Exercise:
The line containing "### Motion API" marks the end; write out exactly every line from the start of the data up to and including it, without the pictures.

Recorded information:
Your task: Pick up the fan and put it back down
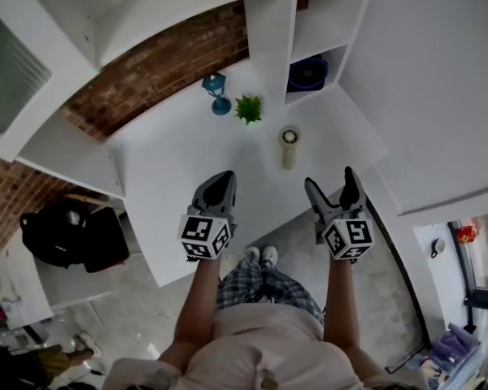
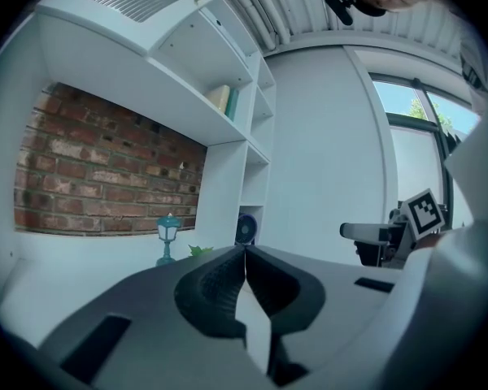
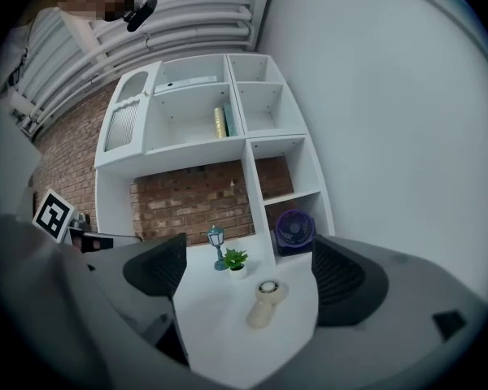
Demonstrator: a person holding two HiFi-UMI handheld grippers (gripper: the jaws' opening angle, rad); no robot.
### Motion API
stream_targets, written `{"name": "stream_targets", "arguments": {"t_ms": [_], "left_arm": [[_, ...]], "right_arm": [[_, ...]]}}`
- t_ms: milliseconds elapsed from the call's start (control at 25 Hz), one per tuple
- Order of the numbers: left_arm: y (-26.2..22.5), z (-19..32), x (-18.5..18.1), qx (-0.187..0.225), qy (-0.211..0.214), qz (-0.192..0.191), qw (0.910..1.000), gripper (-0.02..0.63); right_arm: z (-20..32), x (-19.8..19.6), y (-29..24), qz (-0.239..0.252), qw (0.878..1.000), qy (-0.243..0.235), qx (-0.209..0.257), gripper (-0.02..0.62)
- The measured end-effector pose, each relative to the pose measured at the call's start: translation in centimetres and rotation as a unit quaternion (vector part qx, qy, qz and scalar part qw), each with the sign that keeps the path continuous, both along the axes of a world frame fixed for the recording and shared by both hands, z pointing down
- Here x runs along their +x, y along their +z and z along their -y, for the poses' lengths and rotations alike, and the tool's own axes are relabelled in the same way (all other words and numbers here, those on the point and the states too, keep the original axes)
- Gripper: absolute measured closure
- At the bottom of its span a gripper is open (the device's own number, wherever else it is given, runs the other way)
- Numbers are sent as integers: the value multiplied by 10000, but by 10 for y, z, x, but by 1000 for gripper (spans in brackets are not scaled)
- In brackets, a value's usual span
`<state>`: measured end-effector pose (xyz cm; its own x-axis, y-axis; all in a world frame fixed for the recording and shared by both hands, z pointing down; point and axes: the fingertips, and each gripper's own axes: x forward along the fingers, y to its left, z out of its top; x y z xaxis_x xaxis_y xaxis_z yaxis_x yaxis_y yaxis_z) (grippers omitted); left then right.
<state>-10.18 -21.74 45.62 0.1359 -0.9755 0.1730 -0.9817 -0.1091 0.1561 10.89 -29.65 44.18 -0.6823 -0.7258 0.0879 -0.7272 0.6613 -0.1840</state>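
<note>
No word, number or brand can be read anywhere; the books (image 3: 224, 122) on the shelf are too small to tell. The cubes on the left gripper (image 1: 222, 182) and right gripper (image 1: 331, 182) bear only black-and-white square patterns; no letters.

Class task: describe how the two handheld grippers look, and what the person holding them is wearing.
Both the left gripper and right gripper have grey bodies, dark textured jaws and a white cube with black square markers. No cables show. The person wears plaid trousers, a pale top and white shoes.

- The left tool (image 1: 220, 179) is held out ahead on a straight left forearm (image 1: 197, 295), its jaws pressed together with nothing between them.
- The right tool (image 1: 329, 183) is level beside it, well apart, its jaws spread wide and empty.
</note>
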Motion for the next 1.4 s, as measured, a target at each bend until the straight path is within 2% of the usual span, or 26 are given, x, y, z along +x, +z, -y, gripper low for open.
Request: {"name": "stream_targets", "arguments": {"t_ms": [360,800,1080,1400], "left_arm": [[8,45,-8,-21,-11,15,10000,578],[39,123,-17,-214,-77,-52,9997,578],[78,148,-18,-552,-129,-271,9980,578],[128,144,-11,-1018,-108,-455,9937,578]], "right_arm": [[31,-26,13,-139,9997,-148,-149,121],[92,-84,71,-765,9940,-206,-753,124],[112,-101,145,-1444,9768,-31,-1582,230],[99,-107,209,-1983,9537,95,-2258,273]]}}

Answer below:
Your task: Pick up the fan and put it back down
Demonstrator: a person holding two HiFi-UMI handheld grippers (gripper: the jaws' opening angle, rad); no robot.
### Motion API

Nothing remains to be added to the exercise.